_EXERCISE OBJECTIVE_:
Give back the records below verbatim, please, but without a single image.

——

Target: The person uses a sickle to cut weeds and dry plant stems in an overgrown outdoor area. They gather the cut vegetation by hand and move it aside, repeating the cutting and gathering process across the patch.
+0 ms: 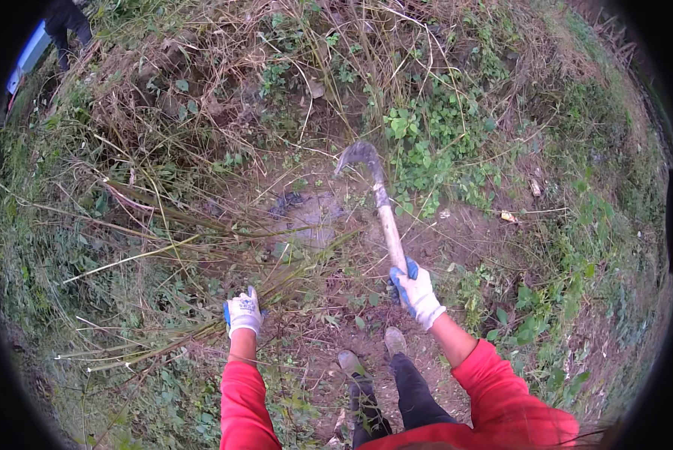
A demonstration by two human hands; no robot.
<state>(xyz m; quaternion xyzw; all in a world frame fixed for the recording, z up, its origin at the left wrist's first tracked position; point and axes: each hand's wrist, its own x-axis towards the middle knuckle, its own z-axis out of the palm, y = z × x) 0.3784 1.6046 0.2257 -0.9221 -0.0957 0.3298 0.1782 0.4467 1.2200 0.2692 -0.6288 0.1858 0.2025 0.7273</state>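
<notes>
My right hand, in a white glove with a blue palm, is closed around the wooden handle of a billhook. Its dark hooked blade points up and curls to the left above the ground. In a matching glove, my left hand grips a bundle of long cut stems. The stems run past both sides of the hand, their pale cut ends at the lower left and thin leafy tips toward the middle. My left fingers are partly hidden beneath the bundle.
More cut stalks lie to the left. Green leafy plants and dry brush cover the rise ahead. A flat grey stone-like patch shows in bare soil. My shoes stand on dirt. Another person's legs appear at upper left.
</notes>
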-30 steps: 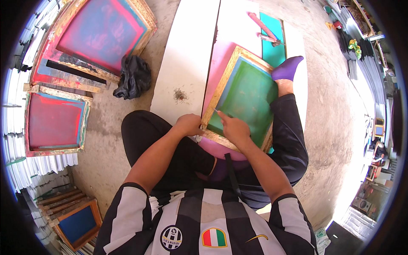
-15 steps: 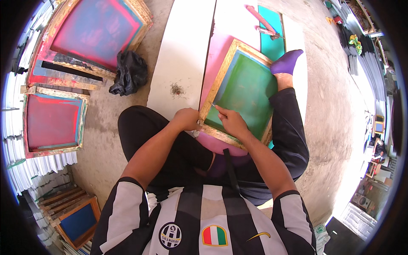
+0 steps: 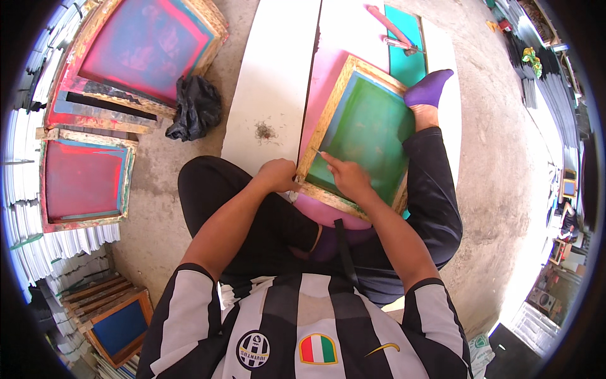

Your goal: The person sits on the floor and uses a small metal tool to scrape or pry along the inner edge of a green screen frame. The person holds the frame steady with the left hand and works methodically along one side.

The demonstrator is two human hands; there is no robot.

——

_SOLUTION BELOW_:
Target: The person uses a sickle to cut weeds and dry plant stems in an overgrown outdoor area. They gather the cut vegetation by hand and move it aside, repeating the cutting and gathering process across the patch.
+0 ms: 
A demonstration by two human hands; no robot.
<state>(xyz m; quaternion xyzw; all in a world frame fixed for the recording, z up, its origin at the left wrist's first tracked position; point and axes: each hand's wrist, its own x-axis towards the middle knuckle, its own z-axis out of the palm, y = z × x) 0.3784 1.6046 0.2257 -0.9221 -0.0957 0.3298 0.1782 0.4467 1.2200 0.2692 -0.6288 0.1858 0.2025 0.7273</state>
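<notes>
My right hand, in a white glove with a blue palm, is closed around the wooden handle of a billhook. Its dark hooked blade points up and curls to the left above the ground. In a matching glove, my left hand grips a bundle of long cut stems. The stems run past both sides of the hand, their pale cut ends at the lower left and thin leafy tips toward the middle. My left fingers are partly hidden beneath the bundle.
More cut stalks lie to the left. Green leafy plants and dry brush cover the rise ahead. A flat grey stone-like patch shows in bare soil. My shoes stand on dirt. Another person's legs appear at upper left.
</notes>
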-30 steps: 
-15 steps: 
+0 steps: 

Your goal: The person sits on the floor and uses a small metal tool to scrape or pry along the inner edge of a green screen frame. The person holds the frame steady with the left hand and works methodically along one side.

The demonstrator is two human hands; there is no robot.

The exercise has been fully answered.